▶ [Supplied material]
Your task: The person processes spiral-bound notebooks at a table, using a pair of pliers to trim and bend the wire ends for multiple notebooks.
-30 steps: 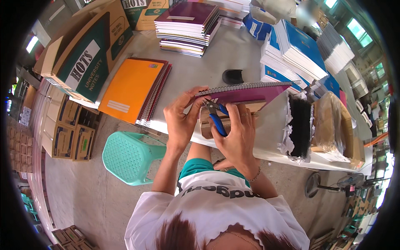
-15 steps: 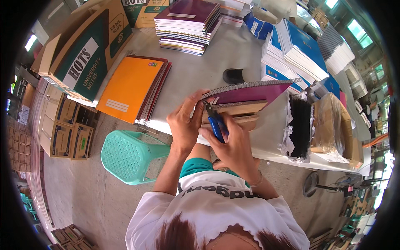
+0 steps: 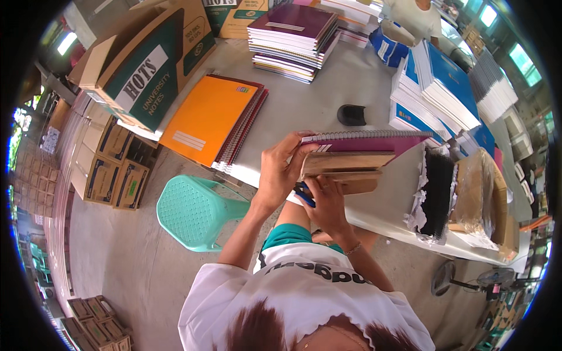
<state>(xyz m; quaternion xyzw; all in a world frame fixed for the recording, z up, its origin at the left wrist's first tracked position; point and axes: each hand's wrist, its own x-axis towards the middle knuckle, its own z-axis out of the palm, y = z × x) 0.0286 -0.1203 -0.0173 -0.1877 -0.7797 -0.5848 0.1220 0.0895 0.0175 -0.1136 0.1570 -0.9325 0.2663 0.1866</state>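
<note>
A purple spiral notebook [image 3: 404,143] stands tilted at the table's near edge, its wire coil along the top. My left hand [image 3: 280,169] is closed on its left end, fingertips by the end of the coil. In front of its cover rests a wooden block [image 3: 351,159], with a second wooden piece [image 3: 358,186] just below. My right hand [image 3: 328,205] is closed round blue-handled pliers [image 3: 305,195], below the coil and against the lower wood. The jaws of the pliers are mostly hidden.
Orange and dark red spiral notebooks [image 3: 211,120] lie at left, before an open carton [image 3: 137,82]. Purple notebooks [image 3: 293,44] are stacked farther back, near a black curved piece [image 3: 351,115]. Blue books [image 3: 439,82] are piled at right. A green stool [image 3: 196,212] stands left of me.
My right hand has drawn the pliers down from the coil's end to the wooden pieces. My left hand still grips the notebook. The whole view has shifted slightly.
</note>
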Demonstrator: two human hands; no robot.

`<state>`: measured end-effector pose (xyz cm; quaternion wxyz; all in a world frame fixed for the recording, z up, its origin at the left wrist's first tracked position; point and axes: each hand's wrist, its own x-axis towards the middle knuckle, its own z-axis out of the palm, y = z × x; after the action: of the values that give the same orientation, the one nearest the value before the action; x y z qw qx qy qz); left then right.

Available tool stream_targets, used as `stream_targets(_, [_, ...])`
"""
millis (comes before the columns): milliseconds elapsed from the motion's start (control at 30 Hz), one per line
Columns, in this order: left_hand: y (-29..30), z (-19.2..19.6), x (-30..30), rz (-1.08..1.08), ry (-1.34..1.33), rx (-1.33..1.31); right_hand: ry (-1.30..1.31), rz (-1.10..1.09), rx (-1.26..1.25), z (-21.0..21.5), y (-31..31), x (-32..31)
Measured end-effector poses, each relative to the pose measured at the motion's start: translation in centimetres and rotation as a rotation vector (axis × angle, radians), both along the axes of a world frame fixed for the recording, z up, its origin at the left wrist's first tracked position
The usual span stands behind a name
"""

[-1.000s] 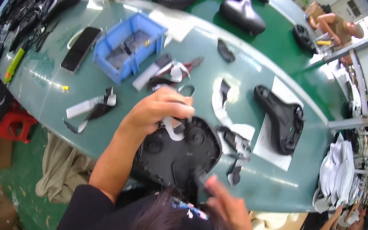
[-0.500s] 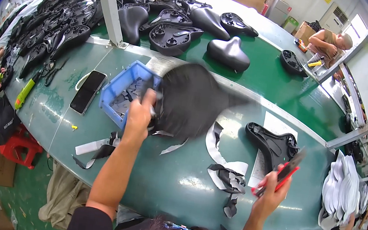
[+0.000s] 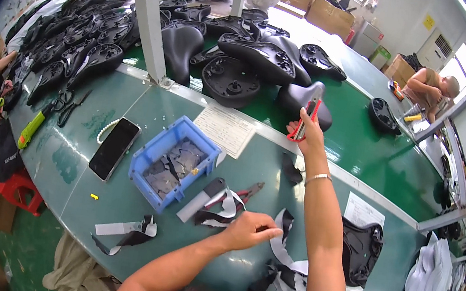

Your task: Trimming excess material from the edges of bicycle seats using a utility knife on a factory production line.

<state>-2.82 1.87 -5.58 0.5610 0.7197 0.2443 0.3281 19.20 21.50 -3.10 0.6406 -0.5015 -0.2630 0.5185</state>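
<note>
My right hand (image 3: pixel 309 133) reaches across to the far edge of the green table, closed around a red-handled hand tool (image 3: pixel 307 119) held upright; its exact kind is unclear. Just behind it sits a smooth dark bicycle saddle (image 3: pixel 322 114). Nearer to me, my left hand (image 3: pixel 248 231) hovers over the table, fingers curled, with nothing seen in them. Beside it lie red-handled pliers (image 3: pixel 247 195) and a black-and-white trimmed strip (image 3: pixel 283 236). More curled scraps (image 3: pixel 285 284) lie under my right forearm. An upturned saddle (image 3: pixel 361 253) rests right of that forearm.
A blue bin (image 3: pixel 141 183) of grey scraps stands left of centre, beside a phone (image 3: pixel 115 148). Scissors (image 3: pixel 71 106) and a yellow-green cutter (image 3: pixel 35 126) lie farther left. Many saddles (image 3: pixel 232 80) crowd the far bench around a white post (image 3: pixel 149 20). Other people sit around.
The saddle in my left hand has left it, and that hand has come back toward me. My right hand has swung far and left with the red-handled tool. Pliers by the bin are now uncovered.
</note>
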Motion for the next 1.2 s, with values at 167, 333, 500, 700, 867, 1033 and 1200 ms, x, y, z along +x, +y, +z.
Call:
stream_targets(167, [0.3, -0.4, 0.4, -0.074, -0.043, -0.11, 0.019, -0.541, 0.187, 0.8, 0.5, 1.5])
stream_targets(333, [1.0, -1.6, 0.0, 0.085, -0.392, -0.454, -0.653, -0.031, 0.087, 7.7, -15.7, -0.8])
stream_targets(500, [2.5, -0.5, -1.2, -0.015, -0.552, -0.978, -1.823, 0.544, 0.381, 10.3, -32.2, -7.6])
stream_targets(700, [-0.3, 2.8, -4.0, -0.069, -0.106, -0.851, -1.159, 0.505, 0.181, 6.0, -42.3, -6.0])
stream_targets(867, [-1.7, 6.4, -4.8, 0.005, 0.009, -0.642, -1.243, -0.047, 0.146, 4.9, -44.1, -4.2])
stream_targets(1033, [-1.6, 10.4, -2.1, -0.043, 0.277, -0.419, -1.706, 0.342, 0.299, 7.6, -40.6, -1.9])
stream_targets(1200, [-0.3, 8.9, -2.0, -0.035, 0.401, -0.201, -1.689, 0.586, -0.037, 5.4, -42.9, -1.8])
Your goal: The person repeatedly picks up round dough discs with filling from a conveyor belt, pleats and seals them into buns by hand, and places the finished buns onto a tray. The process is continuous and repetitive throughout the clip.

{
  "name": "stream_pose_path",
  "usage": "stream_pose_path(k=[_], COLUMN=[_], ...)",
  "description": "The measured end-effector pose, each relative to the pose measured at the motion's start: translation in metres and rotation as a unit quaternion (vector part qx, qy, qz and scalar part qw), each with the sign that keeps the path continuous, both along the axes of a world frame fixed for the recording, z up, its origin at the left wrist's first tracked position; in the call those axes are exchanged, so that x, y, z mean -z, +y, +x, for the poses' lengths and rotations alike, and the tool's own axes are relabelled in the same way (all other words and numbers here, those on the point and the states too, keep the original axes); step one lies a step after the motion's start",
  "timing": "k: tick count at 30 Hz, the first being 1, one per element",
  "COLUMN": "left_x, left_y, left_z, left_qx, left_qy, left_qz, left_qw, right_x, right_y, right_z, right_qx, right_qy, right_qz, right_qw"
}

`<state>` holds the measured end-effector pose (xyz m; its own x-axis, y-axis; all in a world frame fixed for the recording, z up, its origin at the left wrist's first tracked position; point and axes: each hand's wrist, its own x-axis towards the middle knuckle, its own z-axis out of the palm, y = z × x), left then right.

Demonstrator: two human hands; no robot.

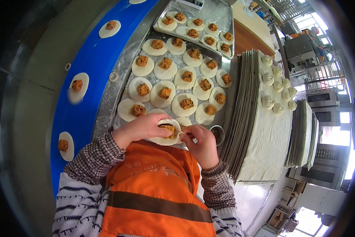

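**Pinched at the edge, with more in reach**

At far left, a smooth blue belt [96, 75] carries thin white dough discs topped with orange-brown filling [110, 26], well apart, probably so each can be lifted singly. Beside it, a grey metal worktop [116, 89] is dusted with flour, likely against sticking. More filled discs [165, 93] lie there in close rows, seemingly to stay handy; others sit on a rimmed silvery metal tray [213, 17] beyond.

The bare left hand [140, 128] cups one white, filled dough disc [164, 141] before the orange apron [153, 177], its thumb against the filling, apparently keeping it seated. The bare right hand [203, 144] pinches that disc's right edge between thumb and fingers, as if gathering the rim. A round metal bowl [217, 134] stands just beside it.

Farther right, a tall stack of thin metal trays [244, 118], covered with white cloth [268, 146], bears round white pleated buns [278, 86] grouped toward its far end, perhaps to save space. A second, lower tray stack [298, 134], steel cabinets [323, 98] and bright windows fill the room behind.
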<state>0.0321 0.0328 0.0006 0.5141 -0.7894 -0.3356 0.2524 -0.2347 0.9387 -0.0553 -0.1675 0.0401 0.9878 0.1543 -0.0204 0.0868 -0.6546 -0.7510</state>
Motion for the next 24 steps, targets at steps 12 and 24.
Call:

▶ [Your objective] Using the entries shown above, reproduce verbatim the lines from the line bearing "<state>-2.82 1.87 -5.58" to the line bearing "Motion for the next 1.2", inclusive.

▶ [Answer box]
<state>-2.82 1.87 -5.58 0.5610 0.7197 0.2443 0.3281 19.20 21.50 -3.10 0.6406 -0.5015 -0.2630 0.5185</state>
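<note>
My right hand (image 3: pixel 309 133) reaches across to the far edge of the green table, closed around a red-handled hand tool (image 3: pixel 307 119) held upright; its exact kind is unclear. Just behind it sits a smooth dark bicycle saddle (image 3: pixel 322 114). Nearer to me, my left hand (image 3: pixel 248 231) hovers over the table, fingers curled, with nothing seen in them. Beside it lie red-handled pliers (image 3: pixel 247 195) and a black-and-white trimmed strip (image 3: pixel 283 236). More curled scraps (image 3: pixel 285 284) lie under my right forearm. An upturned saddle (image 3: pixel 361 253) rests right of that forearm.
A blue bin (image 3: pixel 141 183) of grey scraps stands left of centre, beside a phone (image 3: pixel 115 148). Scissors (image 3: pixel 71 106) and a yellow-green cutter (image 3: pixel 35 126) lie farther left. Many saddles (image 3: pixel 232 80) crowd the far bench around a white post (image 3: pixel 149 20). Other people sit around.
The saddle in my left hand has left it, and that hand has come back toward me. My right hand has swung far and left with the red-handled tool. Pliers by the bin are now uncovered.
</note>
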Motion for the next 1.2 s, with values at 167, 333, 500, 700, 867, 1033 and 1200 ms, x, y, z along +x, +y, +z.

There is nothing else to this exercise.